Deutschland ist weltweit nach den USA (30 %) und Russland (23 %) der drittgrößte Waffenexporteur mit 11 % Weltmarktanteil (Stand 2010). Über 40 % der Einzelgenehmigungen von Rüstungsexporten betreffen Staaten außerhalb der EU und der NATO. Dazu zählen Staaten wie Saudi-Arabien, Algerien und Ägypten.

„Der Handel mit Waffen findet heute in einer Parallelwelt statt, in der Geld, Korruption, Betrug und Tod regieren (Andrew Feinstein, Waffenhandel, das globale Geschäft mit dem Tod).“

In Deutschland entscheidet der Bundessicherheitsrat  – ein Kabinettsausschuss – über Exportgenehmigungen für Waffen und andere Rüstungserzeugnisse. Eine parlamentarische Kontrolle durch Bundestag  oder Bundesrat findet nicht statt.

 

Der SPD-Ortsverein Stade möge beschließen:

Als wichtiges Wahlkampfziel der SPD für die Wahl zum Deutschen Bundestag ist ein künftiges Exportverbot  für Kriegswaffen und Rüstungsgüter aufzunehmen.

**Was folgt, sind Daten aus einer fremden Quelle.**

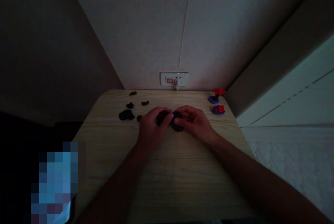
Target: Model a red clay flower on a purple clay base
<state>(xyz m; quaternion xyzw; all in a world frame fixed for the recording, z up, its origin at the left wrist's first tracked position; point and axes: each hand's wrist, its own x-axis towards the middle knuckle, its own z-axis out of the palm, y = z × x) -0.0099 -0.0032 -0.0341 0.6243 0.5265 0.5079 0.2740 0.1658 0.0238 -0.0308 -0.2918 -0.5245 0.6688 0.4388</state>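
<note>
Above the middle of the table, my left hand [152,125] and my right hand [197,124] meet around a dark brown lump of modelling clay [178,127]. Both thumbs press on its near side, and the fingers curl behind it. More dark brown shows inside the curl of my left hand; whether it is the same piece I cannot tell. Left of the hands lie a small brown piece [139,118], a flat black piece [126,114], a smaller black piece [129,105] and two brown bits, one nearer [145,103] and one farther [133,93].
The wooden table [167,182] stands against a wall with a socket [174,79] and a plugged-in white cord. At the back right are two red-and-purple clay figures, one upright [218,93] and one low [218,109]. A pixelated bright screen [58,182] is at lower left.
</note>
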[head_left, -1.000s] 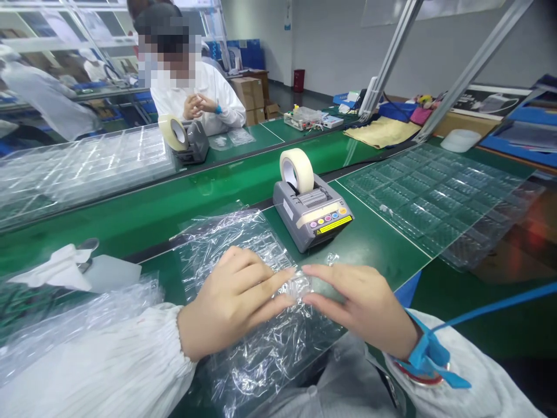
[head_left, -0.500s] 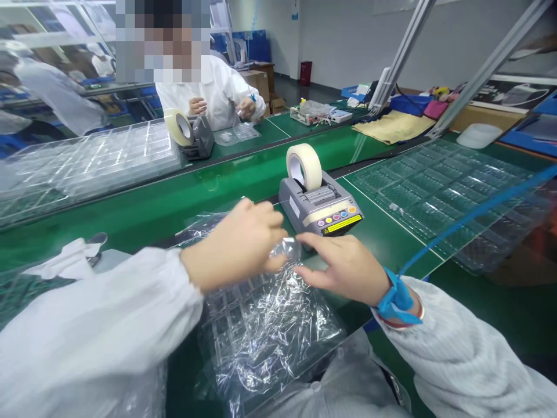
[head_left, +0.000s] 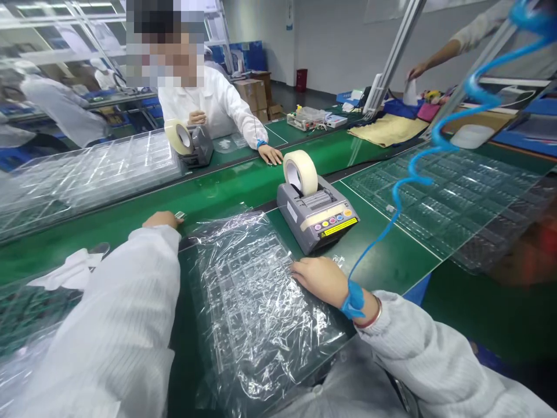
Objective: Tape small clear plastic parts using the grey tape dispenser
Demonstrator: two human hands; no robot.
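Tape dispenser beside the plastic-wrapped blister trays, near the right hand

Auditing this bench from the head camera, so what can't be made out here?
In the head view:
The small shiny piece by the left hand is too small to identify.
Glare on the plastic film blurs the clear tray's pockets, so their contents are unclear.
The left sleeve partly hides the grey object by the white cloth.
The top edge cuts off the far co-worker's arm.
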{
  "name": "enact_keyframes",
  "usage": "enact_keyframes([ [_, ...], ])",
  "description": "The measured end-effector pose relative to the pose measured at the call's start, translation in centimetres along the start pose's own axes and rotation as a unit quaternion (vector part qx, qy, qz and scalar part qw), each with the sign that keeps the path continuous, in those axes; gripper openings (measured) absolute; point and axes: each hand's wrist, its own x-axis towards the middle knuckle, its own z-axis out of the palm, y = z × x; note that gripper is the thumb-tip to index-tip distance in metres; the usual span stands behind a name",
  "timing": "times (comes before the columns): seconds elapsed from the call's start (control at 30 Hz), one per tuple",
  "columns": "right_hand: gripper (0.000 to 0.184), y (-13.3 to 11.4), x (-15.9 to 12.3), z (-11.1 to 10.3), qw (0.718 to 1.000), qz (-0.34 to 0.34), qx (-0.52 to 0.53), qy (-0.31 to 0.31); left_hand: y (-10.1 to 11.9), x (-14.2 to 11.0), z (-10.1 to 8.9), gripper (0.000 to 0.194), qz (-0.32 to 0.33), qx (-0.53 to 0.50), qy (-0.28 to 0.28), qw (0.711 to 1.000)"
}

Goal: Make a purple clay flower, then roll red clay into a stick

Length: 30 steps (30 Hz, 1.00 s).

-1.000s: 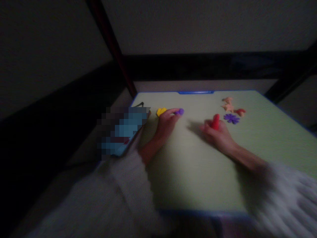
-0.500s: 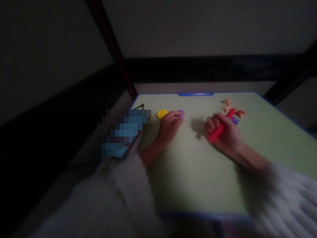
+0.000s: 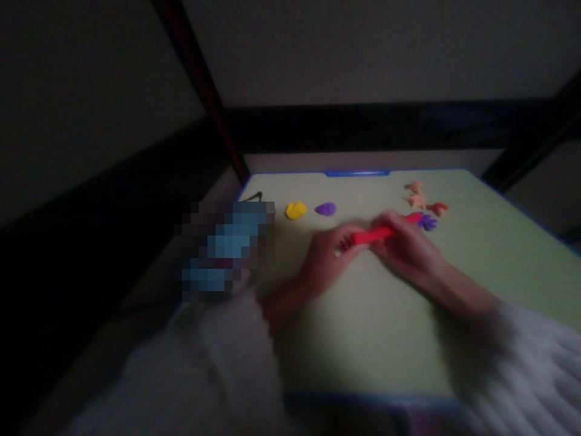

Auf dem Weg zu einer gesetzlichen Regelung, die ein grundsätzliches Verbot für den Export von Kriegswaffen und für alle sonstigen Rüstungsgüter beinhaltet, fordert der SPD-Ortsverein Stade: Die  in Deutschland geltenden Gesetze für den Export von Kriegswaffen sind soweit zu verschärfen und zu überwachen , dass in Zukunft ausgeschlossen  ist, dass exportierte deutsche Kriegswaffen für Menschenrechtsverletzungen eingesetzt werden sowie in internationalen Kriegs- und Krisengebieten dieser Welt zum Einsatz kommen. Der Bundessicherheitsrat wird verpflichtet, den Deutschen Bundestag frühzeitig über geplante Ausfuhrgenehmigungen von Kriegswaffen zu informieren.